Since Ms. Looman began leading the WHD as Acting Administrator, the Division has rescinded final rules, issued during the previous administration, concerning the joint employer and independent contractor analyses, and has signaled its intent to issue new final rules regarding the independent contractor analysis and eligibility for the executive, administrative, and professional (i.e., the “white collar”) exemptions. Notably, a court subsequently deemed unlawful the DOL’s withdrawal of the independent contractor final rule, and that rule is now in effect unless and until a new final rule is enacted. For more information on this development, see our article, DOL Withdrawal of Trump-Era Independent Contractor Final Rule Unlawful, Court Rules.

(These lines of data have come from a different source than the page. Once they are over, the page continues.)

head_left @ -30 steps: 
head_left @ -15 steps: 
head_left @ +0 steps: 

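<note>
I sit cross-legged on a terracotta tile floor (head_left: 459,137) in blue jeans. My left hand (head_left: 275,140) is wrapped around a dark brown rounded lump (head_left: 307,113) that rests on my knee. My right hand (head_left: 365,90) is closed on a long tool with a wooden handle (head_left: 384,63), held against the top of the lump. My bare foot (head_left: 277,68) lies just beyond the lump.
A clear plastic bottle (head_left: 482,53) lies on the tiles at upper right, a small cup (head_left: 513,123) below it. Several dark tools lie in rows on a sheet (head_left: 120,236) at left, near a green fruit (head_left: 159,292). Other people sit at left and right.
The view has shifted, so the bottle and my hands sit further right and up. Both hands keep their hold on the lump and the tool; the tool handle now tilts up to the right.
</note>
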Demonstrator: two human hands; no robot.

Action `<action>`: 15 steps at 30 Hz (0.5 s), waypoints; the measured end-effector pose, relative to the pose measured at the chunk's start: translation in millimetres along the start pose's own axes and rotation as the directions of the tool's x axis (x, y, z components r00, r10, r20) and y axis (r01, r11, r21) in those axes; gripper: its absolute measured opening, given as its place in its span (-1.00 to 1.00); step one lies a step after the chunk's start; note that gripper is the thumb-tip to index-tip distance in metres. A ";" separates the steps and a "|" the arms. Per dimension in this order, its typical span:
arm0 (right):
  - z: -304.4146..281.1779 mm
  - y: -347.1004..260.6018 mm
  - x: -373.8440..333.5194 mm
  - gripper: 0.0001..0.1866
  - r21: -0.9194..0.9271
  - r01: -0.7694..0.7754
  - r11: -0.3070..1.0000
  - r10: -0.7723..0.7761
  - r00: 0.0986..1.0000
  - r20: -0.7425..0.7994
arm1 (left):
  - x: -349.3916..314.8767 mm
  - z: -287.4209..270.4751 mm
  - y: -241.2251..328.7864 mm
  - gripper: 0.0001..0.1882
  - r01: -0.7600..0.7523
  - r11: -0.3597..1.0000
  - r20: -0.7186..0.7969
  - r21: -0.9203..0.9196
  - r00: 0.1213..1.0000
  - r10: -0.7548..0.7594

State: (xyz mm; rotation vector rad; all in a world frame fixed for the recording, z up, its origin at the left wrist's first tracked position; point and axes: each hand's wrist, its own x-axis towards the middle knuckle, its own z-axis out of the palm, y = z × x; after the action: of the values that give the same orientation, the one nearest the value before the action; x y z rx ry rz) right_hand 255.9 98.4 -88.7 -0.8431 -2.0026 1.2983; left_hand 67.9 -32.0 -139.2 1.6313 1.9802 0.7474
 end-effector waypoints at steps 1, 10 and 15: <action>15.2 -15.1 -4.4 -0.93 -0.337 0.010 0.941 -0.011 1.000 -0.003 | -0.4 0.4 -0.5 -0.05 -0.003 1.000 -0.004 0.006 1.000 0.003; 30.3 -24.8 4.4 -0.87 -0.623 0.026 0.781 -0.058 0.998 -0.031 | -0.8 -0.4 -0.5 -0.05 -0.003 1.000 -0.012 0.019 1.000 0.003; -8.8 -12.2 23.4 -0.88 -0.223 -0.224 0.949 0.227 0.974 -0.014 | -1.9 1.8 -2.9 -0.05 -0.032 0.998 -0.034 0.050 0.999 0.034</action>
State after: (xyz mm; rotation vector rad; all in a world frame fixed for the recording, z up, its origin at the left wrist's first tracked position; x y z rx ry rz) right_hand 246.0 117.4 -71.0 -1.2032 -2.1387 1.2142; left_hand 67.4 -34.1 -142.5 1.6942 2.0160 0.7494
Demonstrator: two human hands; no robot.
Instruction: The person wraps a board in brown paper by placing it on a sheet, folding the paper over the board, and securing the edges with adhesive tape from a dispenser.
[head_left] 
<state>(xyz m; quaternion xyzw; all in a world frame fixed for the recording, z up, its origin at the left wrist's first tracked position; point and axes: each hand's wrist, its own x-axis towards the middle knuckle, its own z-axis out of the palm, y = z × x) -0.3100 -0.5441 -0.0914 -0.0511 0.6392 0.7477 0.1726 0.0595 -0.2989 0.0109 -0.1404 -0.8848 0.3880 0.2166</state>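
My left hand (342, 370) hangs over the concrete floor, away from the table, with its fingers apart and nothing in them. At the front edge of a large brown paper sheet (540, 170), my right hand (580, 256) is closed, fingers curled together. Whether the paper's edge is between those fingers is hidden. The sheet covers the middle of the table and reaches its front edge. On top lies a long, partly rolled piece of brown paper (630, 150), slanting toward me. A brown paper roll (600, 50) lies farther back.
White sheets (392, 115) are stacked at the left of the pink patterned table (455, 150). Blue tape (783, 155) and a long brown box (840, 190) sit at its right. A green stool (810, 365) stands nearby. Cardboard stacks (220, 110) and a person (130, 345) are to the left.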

Prior to Ms. Looman’s nomination, the Biden Administration tapped Dr. David Weil for the position. Dr. Weil headed the WHD under the Obama Administration and, under his leadership, the DOL published an overtime final rule that would have more than doubled the minimum salary to qualify for the white collar exemptions. That rule was struck down by a Texas federal judge shortly before going into effect in late 2017 and a new final rule was issued under the Trump Administration, raising the minimum annual salary to a relatively more modest $35,568. It remains to be seen whether, as part of its current rulemaking efforts, the WHD will once again seek a substantial increase in the minimum salary required to qualify for these exemptions.
Whether Ms. Looman’s nomination will be taken up by the Senate prior to the midterm elections in November 2022 is in doubt, and those elections certainly could impact the outcome of her nomination. Jackson Lewis will continue to monitor and report any updates on both Ms. Looman’s nomination and the status of the new final rules that are likely to be proposed.